Exercise requirements: From the entries below, return only the lines starting at the one that contains "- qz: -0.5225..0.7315" and ending at the one that contains "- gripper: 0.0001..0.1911", exactly as they stand.

Records for the task:
=====
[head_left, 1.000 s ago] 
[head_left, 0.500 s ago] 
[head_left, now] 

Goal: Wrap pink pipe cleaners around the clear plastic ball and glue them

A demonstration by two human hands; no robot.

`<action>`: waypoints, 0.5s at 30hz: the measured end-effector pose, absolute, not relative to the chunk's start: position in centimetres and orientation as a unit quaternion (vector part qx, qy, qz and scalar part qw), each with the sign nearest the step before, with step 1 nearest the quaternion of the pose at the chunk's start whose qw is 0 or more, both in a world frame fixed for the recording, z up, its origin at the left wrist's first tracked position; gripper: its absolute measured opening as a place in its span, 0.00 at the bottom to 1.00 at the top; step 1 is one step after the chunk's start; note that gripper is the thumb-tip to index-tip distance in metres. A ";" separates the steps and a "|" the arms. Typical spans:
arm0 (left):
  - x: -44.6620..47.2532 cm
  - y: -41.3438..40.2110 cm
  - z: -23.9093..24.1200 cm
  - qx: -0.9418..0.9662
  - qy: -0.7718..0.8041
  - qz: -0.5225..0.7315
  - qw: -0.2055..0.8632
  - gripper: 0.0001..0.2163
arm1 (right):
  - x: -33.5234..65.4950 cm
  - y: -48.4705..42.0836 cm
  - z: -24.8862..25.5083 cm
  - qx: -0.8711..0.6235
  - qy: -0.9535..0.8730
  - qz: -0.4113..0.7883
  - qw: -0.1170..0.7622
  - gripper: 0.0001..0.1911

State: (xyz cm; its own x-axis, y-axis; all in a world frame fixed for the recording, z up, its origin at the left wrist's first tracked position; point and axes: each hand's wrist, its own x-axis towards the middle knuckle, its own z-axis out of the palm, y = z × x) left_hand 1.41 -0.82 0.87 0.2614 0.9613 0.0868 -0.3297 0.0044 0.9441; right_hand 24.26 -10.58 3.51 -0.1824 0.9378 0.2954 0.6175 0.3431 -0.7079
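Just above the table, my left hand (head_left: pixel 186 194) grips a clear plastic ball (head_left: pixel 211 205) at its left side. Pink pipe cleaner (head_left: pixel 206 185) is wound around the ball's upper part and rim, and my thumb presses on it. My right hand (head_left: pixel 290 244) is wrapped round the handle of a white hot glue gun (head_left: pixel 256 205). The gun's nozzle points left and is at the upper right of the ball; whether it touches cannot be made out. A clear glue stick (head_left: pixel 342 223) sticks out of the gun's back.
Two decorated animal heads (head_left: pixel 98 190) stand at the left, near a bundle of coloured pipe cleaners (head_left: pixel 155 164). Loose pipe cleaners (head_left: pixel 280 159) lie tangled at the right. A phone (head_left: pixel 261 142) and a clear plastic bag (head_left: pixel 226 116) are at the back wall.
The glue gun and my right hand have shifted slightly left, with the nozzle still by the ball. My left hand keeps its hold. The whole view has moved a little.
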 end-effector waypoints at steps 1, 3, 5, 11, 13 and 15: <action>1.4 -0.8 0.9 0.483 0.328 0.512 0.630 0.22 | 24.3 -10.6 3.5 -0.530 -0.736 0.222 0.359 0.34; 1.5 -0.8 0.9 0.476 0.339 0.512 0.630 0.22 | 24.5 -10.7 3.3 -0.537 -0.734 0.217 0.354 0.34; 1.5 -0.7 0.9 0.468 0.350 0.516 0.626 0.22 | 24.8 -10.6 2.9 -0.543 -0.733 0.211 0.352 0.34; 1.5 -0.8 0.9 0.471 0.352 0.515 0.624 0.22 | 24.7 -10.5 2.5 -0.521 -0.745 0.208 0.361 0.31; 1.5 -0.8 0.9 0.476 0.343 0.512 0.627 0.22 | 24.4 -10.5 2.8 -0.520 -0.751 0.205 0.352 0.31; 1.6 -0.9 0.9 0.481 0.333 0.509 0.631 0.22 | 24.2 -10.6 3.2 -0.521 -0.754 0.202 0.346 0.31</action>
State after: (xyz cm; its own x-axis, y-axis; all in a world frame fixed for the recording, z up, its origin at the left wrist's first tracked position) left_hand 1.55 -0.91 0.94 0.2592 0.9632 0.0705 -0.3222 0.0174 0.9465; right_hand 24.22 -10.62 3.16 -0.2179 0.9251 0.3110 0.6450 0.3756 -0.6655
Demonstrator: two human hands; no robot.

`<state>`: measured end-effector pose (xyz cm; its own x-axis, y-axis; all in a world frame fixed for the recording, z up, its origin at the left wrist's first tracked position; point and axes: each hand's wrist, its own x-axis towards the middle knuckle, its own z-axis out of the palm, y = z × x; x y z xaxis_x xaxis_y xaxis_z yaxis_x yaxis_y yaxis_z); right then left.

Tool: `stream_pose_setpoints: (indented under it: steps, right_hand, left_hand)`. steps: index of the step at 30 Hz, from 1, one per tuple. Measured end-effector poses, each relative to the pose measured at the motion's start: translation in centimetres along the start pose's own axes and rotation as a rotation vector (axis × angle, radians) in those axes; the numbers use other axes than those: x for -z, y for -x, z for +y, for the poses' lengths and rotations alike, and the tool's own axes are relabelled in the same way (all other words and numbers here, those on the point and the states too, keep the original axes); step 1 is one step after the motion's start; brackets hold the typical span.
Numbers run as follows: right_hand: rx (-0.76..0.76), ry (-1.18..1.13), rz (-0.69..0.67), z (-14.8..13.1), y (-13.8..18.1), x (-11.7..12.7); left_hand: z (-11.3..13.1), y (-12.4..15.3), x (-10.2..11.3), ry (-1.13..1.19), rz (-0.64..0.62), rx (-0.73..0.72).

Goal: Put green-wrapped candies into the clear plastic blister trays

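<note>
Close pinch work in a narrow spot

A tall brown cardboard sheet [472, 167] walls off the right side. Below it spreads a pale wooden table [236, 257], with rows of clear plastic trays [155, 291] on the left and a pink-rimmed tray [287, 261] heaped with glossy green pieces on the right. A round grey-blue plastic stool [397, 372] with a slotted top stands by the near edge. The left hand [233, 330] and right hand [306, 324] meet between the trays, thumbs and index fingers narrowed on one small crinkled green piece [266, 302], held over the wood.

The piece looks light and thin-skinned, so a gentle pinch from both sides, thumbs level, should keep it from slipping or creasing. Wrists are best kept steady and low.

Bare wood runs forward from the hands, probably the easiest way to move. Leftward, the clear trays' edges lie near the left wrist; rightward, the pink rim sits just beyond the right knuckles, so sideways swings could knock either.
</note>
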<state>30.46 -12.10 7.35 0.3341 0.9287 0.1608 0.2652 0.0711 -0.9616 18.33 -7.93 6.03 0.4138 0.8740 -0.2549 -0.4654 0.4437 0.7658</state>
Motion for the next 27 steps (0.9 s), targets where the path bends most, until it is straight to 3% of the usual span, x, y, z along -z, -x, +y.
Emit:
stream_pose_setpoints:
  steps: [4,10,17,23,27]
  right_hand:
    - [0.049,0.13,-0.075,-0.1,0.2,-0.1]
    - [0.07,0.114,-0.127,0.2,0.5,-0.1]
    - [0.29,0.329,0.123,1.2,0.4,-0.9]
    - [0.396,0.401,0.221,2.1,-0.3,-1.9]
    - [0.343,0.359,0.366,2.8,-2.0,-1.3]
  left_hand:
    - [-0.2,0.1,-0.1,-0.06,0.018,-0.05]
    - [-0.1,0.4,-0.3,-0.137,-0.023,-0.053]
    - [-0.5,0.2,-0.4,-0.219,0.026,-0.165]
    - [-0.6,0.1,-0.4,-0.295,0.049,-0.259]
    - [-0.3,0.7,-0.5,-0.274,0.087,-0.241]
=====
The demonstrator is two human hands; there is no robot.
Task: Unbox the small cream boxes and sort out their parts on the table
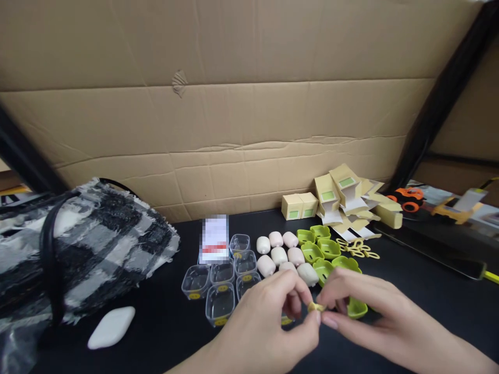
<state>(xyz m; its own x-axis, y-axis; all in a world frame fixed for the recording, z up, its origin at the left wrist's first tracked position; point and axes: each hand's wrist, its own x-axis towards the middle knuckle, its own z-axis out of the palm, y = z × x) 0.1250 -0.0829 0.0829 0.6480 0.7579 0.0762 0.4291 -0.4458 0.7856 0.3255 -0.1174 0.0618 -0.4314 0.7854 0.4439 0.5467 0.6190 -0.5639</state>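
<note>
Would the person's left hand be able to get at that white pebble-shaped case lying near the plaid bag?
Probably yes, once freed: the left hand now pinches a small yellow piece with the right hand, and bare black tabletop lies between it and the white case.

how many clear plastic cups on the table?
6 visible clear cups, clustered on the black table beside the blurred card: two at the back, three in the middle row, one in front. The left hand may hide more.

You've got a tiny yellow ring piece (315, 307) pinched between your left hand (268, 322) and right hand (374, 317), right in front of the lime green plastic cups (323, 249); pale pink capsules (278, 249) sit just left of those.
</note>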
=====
Task output:
  - qz: -0.5225..0.7315
  - qw: -0.2055..0.8632
  - gripper: 0.0001..0.2163
arm1 (right):
  - x: -33.5234..65.4950 cm
  - y: -48.4705..42.0836 cm
  - z: -24.8862..25.5083 cm
  - qx: -0.8711..0.6235
  - qy: -0.9535..0.8730
  - qz: -0.4113..0.7883
  - qw: -0.1170..0.7622
  - gripper: 0.0001..0.1911

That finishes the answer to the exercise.